◆ **WHAT YOU NEED TO DO**: Please give the records below again in full, exactly, with the images left out.

◆ **EXERCISE MATERIAL**:
******

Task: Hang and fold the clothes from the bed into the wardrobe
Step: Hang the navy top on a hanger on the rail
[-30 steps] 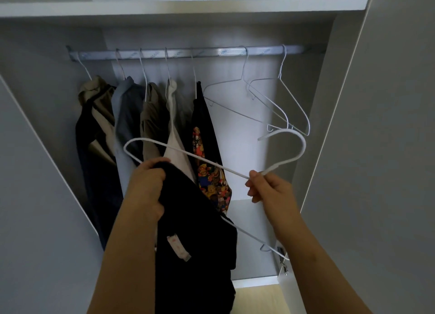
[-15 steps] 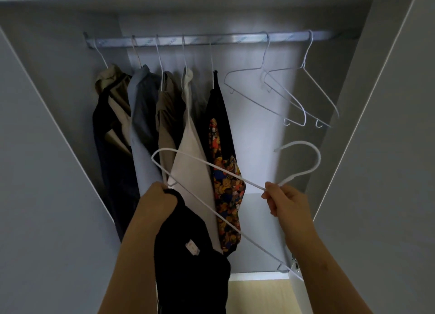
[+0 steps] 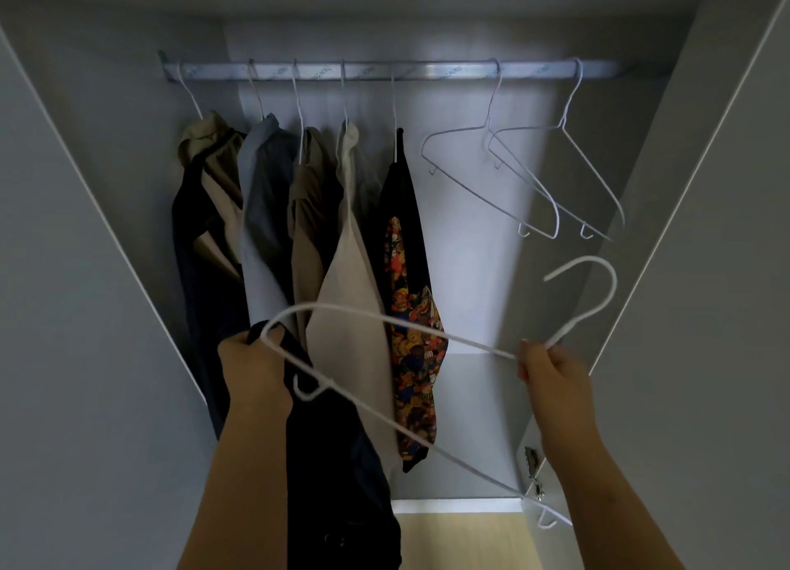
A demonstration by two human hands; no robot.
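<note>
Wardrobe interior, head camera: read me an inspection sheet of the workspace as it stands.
Surface: grey wardrobe back panel; metal hanging rail.
Job's things: black garment; white wire hanger, not yet on the rail.
Clutter: five hung garments; two empty wire hangers.
Grippers: left hand grips the black garment; right hand pinches the white wire hanger's neck.
Cables: nothing seen.
Surroundings: open grey doors; light wooden floor.
</note>
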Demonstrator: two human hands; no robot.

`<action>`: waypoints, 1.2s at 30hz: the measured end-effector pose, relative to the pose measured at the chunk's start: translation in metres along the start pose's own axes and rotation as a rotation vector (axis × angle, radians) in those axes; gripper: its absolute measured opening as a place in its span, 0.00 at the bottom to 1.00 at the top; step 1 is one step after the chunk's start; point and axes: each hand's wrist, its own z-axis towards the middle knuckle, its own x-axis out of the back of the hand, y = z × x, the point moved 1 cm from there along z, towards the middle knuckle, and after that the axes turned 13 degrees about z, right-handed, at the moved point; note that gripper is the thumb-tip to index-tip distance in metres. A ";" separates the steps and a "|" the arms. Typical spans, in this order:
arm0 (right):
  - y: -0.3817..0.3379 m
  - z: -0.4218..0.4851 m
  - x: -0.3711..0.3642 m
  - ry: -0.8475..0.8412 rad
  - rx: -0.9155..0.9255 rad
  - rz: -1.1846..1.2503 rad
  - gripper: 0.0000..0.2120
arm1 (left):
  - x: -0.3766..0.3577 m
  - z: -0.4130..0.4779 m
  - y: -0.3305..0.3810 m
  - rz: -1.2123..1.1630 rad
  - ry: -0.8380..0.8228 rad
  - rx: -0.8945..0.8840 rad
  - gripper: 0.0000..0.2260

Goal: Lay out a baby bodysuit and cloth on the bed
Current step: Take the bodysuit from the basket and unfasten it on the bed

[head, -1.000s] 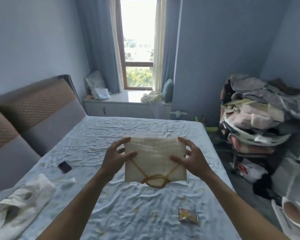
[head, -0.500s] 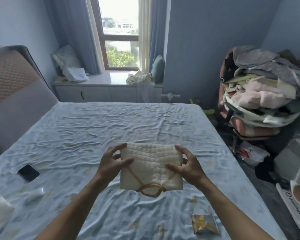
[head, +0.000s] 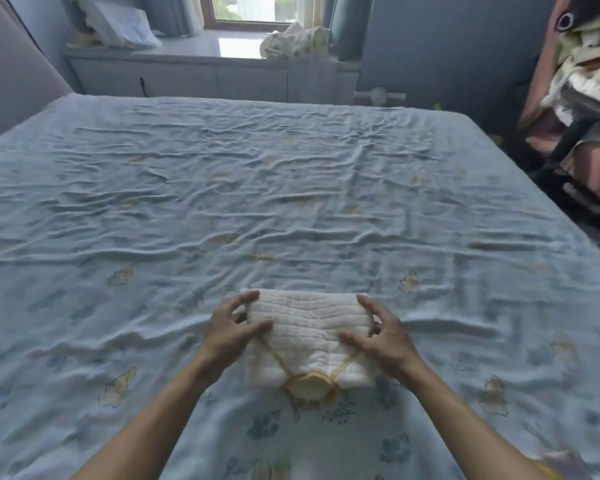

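Note:
A folded cream quilted baby bodysuit (head: 305, 332) with yellow trim lies low over the blue patterned bed sheet (head: 291, 202), near the bed's front middle. My left hand (head: 231, 332) grips its left edge, thumb on top and fingers curled behind. My right hand (head: 381, 336) grips the right edge the same way. The yellow-edged neck opening points toward me. Whether the bodysuit rests fully on the sheet is hard to tell. No separate cloth is in view.
A grey headboard (head: 11, 64) rises at the left. Behind the bed runs a white window bench (head: 187, 67) with bags and a bundle of fabric (head: 291, 41). A heap of clothes (head: 575, 98) stands at the right, past the bed's edge.
Both hands have lowered the folded bodysuit from mid-air down to the sheet. The view has tilted downward and moved closer to the bed.

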 end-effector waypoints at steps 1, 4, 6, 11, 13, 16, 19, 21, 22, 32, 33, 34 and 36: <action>0.014 0.005 -0.002 0.012 0.005 -0.015 0.53 | -0.004 0.006 -0.014 0.034 0.014 -0.015 0.28; 0.034 0.009 -0.004 0.040 0.039 -0.073 0.49 | -0.013 0.011 -0.036 0.156 0.048 -0.108 0.27; 0.030 0.006 -0.002 0.025 0.082 -0.149 0.45 | -0.009 0.008 -0.038 0.231 0.070 -0.167 0.28; 0.007 -0.016 0.036 -0.138 0.370 -0.457 0.25 | 0.044 -0.005 -0.033 0.699 0.063 -0.592 0.26; 0.012 -0.018 0.055 -0.214 0.540 -0.709 0.28 | 0.055 -0.007 -0.033 0.966 -0.004 -0.754 0.33; 0.021 -0.016 0.059 -0.362 0.637 -0.891 0.37 | 0.045 -0.004 -0.035 1.189 -0.087 -0.947 0.33; 0.020 -0.008 0.049 -0.359 0.689 -0.862 0.33 | 0.031 0.002 -0.034 1.191 -0.113 -1.060 0.24; 0.018 -0.003 0.044 -0.337 0.709 -0.822 0.27 | 0.028 0.006 -0.031 1.151 -0.124 -1.068 0.22; 0.018 -0.002 0.042 -0.336 0.712 -0.810 0.24 | 0.028 0.007 -0.031 1.124 -0.129 -1.055 0.20; -0.040 0.020 0.030 -0.090 0.343 -0.166 0.10 | 0.034 0.030 0.029 0.387 -0.054 -0.497 0.13; -0.050 0.031 0.029 -0.076 0.295 -0.101 0.10 | 0.032 0.042 0.039 0.343 -0.040 -0.441 0.14; -0.057 0.043 0.027 -0.051 0.260 -0.044 0.10 | 0.030 0.054 0.047 0.314 -0.028 -0.392 0.14; -0.065 0.071 0.024 0.028 0.227 0.035 0.10 | 0.024 0.082 0.060 0.265 0.020 -0.307 0.12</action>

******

◆ **TASK RESPONSE**:
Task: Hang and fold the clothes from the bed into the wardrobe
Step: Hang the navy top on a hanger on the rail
[-30 steps] 
[-15 steps] 
[+0 steps] 
A demonstration by two human hands; no robot.
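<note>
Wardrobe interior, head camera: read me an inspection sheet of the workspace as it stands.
Surface: grey wardrobe back panel; metal hanging rail.
Job's things: black garment; white wire hanger, not yet on the rail.
Clutter: five hung garments; two empty wire hangers.
Grippers: left hand grips the black garment; right hand pinches the white wire hanger's neck.
Cables: nothing seen.
Surroundings: open grey doors; light wooden floor.
</note>
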Demonstrator: two human hands; no robot.

`<action>`: waypoints, 1.2s at 30hz: the measured end-effector pose, relative to the pose measured at the chunk's start: translation in metres along the start pose's own axes and rotation as a rotation vector (axis × angle, radians) in those axes; gripper: its absolute measured opening as a place in its span, 0.00 at the bottom to 1.00 at the top; step 1 is one step after the chunk's start; point and axes: each hand's wrist, its own z-axis towards the middle knuckle, its own x-axis out of the back of the hand, y = z × x, the point moved 1 cm from there along z, towards the middle knuckle, and after that the axes turned 13 degrees about z, right-handed, at the moved point; note that gripper is the thumb-tip to index-tip distance in metres. A ";" separates the steps and a "|" the arms. Typical spans, in this order:
arm0 (right):
  - y: -0.3817..0.3379 m
  - z: -0.4218..0.4851 m
  - x: -0.3711..0.3642 m
  - ry: -0.8475..0.8412 rad
  - rx: -0.9155..0.9255 rad
  - rz: -1.1846..1.2503 rad
  - gripper: 0.0000..0.2120
arm1 (left):
  - x: -0.3766..0.3577 m
  - z: -0.4130..0.4779 m
  - y: -0.3305..0.3810 m
  - rz: -1.2123..1.1630 rad
  - ry: -0.8380..0.8228 rad
  - rx: -0.8945..0.8840 rad
  - gripper: 0.0000..0.2260

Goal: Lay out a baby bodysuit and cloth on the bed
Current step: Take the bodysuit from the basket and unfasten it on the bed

[head, -1.000s] 
[head, -0.500s] 
[head, +0.000s] 

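Note:
A folded cream quilted baby bodysuit (head: 305, 332) with yellow trim lies low over the blue patterned bed sheet (head: 291, 202), near the bed's front middle. My left hand (head: 231, 332) grips its left edge, thumb on top and fingers curled behind. My right hand (head: 381, 336) grips the right edge the same way. The yellow-edged neck opening points toward me. Whether the bodysuit rests fully on the sheet is hard to tell. No separate cloth is in view.
A grey headboard (head: 11, 64) rises at the left. Behind the bed runs a white window bench (head: 187, 67) with bags and a bundle of fabric (head: 291, 41). A heap of clothes (head: 575, 98) stands at the right, past the bed's edge.
Both hands have lowered the folded bodysuit from mid-air down to the sheet. The view has tilted downward and moved closer to the bed.
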
 end-effector waypoints at steps 1, 4, 6, 11, 13, 16, 19, 21, 22, 32, 33, 34 and 36: <action>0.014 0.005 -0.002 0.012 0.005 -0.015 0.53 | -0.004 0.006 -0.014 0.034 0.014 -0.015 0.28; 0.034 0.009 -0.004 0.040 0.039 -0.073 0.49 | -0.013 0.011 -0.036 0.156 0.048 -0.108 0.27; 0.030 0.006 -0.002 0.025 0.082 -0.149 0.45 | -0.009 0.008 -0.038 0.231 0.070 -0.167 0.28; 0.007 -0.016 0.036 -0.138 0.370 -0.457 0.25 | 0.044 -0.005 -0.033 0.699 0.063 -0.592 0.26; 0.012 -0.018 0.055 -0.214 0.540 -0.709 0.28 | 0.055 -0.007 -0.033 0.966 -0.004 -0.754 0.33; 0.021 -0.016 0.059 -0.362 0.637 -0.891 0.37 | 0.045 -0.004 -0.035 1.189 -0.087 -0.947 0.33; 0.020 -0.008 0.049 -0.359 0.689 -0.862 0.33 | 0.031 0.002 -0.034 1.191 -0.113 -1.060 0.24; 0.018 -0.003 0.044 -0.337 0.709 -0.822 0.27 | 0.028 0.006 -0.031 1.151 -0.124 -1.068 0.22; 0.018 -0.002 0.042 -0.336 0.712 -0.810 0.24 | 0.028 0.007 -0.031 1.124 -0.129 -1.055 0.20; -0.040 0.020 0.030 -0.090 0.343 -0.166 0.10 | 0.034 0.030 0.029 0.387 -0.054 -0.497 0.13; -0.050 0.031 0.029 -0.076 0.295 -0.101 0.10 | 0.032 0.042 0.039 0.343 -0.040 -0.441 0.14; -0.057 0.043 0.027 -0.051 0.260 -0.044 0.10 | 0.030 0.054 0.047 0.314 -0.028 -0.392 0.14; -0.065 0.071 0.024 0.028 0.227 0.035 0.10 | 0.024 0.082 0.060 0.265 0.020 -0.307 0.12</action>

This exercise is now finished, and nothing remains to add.